Visibility Studies: Beyond Market Research

A visibility study examines whether a project, product, or business can function in a specific environment. It looks beyond the market to consider regulatory, operational, and contextual factors.

Feasibility Studies

Can this project work? What resources will it require? What obstacles exist? Feasibility studies examine a proposed venture from multiple angles: technical feasibility, financial viability, operational requirements, and risk factors. They provide a recommendation based on evidence rather than optimism.

Due Diligence Investigations

Before acquiring a company or partnering with a business, what should the client know? Are the claims accurate? What hidden risks exist? Due diligence investigations verify information and provide a complete picture of what the client is entering.

Location and Site Assessments

Where should the factory be built? Which city offers the best conditions? Location assessments evaluate potential sites against specific criteria. The client can choose based on data rather than convenience.

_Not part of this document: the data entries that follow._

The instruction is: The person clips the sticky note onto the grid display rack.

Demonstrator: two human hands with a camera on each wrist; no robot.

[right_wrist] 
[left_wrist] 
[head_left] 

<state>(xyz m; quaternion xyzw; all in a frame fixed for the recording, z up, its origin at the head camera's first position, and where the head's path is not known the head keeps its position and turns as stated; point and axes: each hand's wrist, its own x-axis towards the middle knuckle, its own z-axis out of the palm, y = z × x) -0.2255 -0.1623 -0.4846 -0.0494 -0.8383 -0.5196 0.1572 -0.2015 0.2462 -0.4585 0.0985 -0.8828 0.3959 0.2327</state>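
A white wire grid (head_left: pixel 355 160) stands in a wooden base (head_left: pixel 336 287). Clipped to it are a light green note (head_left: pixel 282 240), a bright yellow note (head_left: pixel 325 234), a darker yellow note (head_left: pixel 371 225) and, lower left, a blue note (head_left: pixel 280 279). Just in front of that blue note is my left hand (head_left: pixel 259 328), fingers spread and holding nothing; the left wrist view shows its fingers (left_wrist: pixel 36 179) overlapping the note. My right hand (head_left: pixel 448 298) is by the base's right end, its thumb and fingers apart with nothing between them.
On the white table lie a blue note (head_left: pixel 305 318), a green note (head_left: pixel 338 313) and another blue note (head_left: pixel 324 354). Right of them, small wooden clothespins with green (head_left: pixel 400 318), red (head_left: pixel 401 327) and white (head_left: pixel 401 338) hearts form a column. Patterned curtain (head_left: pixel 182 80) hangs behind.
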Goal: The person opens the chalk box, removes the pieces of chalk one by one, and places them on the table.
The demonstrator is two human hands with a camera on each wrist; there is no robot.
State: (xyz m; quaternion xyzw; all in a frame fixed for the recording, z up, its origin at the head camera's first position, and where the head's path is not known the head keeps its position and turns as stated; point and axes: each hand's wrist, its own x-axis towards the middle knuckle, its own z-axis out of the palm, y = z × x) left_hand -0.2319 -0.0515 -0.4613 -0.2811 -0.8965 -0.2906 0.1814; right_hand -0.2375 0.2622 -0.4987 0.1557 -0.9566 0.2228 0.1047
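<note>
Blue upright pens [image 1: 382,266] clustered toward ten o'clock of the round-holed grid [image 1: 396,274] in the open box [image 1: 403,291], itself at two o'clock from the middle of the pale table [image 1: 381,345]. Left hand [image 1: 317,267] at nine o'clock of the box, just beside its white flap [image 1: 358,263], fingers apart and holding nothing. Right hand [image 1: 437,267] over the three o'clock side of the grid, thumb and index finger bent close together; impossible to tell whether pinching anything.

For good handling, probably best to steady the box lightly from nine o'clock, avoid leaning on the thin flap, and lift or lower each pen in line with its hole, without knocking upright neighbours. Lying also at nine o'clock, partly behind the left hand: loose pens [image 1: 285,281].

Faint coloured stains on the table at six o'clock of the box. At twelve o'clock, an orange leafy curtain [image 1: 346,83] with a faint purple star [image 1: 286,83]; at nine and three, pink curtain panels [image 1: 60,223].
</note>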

Regulatory and Compliance Mapping

What permits are required? Which agencies regulate this activity? What are the compliance requirements? Regulatory mapping provides a roadmap through government requirements. Organizations are enabled to plan timelines and budgets with realistic expectations.

Vanguard News has documented cases where businesses struggled because they underestimated regulatory requirements. Visibility studies are designed to prevent such surprises.


Making Sense of Existing Data

Data already exists within most organizations. Sales records, customer information, and operational metrics contain insights waiting to be uncovered. Analytics makes the invisible visible.

Descriptive Analytics

What happened? How many units sold last quarter? Which regions performed best? Descriptive analytics summarizes historical data to show what has occurred.

Diagnostic Analytics

Why did it happen? Why did sales decline in the South-South? Why did production costs rise? Diagnostic analytics investigates causes to understand why trends occur.

Predictive Analytics

What will happen next? Which customers are likely to leave? What will demand look like next quarter? Predictive analytics uses historical data to forecast future outcomes.

Prescriptive Analytics

What should we do? Which pricing strategy will increase revenue? Which marketing channels deserve more investment? Prescriptive analytics recommends actions by suggesting the best path forward.

Industry reviews in 2026 note that Nigerian companies adopting analytics capabilities report improved decision-making speed. Data reduces the time spent debating opinions.


The Engagement Process

Phase One: Discovery. Every engagement begins with understanding. What decisions does the client need to make? What information would make those decisions easier? The Go Beyond Local team meets with client stakeholders to define objectives.

Phase Two: Design. Based on discovery findings, the team designs a research or analytics plan. The design specifies what data will be collected, the methods used, the timeline, and the expected outcomes. The client reviews the design before work begins.

Phase Three: Execution. The team executes the plan. For research, this means fieldwork such as surveys and interviews. For analytics, this means data processing and modeling. The team maintains communication with the client throughout.

Phase Four: Analysis and Interpretation. Raw data becomes meaningful through analysis. The team examines findings, identifies patterns, and draws conclusions focused on the client’s original questions.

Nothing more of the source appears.